* **EXERCISE AIM**
Every line below must be copied as written, except for pictures.

========================================

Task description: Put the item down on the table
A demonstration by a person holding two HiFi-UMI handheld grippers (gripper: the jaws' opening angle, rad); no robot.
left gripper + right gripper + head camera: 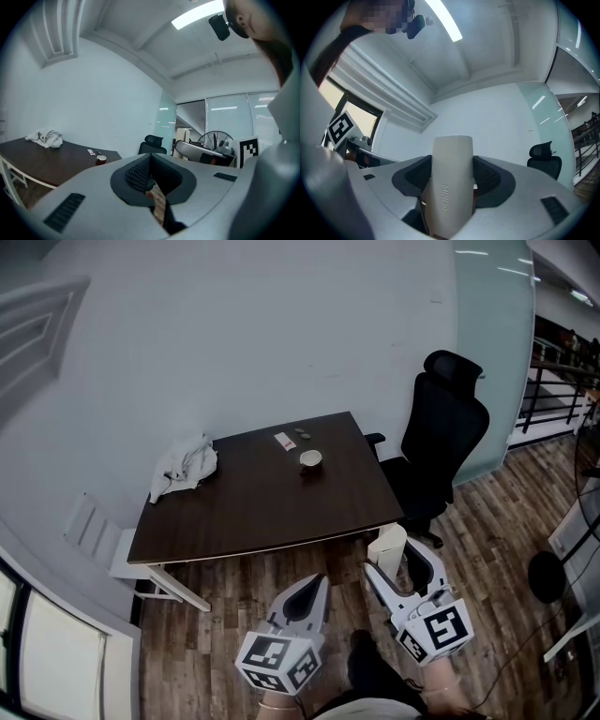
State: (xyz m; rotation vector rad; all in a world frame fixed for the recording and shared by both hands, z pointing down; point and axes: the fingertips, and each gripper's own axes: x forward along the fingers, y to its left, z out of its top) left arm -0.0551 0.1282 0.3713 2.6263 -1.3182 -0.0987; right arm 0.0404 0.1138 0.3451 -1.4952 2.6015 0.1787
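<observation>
Item (449, 183): cream, pinched in my right gripper (397, 568), short of the table (253, 507).
Left gripper (312, 594): jaws pressed together, empty.
Placement: I want bare wood, clear of cup (310, 459) and cloth (185, 466); base flat before I let go.

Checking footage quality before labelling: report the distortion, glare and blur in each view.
Head view: the wide-angle lens bends the table edge, streaks of light reflect on the glass panel, and the picture is otherwise evenly lit and sharp. Left gripper view: strong fisheye with dark corners, and the ceiling light is blown out. Right gripper view: the same fisheye, and the white item between the jaws sits very close, yet its print is legible.
</observation>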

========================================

* **RESULT BELOW**
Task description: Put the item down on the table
A demonstration by a person holding two HiFi-UMI handheld grippers (gripper: the jaws' opening angle, rad); no robot.
left gripper + right gripper + head camera: 
State: (xyz m; rotation vector rad; all in a world frame fixed for the recording and shared by both hands, z pointing down; point and axes: the fingertips, and each gripper's own axes: x forward along the fingers, y to its left, z out of its top) left arm -0.0551 0.1282 0.3713 2.6263 -1.3182 -0.0987; right arm 0.0404 0.1138 0.3451 -1.4952 2.6015 0.1787
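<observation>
Item (449, 183): cream, pinched in my right gripper (397, 568), short of the table (253, 507).
Left gripper (312, 594): jaws pressed together, empty.
Placement: I want bare wood, clear of cup (310, 459) and cloth (185, 466); base flat before I let go.

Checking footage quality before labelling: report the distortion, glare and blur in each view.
Head view: the wide-angle lens bends the table edge, streaks of light reflect on the glass panel, and the picture is otherwise evenly lit and sharp. Left gripper view: strong fisheye with dark corners, and the ceiling light is blown out. Right gripper view: the same fisheye, and the white item between the jaws sits very close, yet its print is legible.
</observation>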

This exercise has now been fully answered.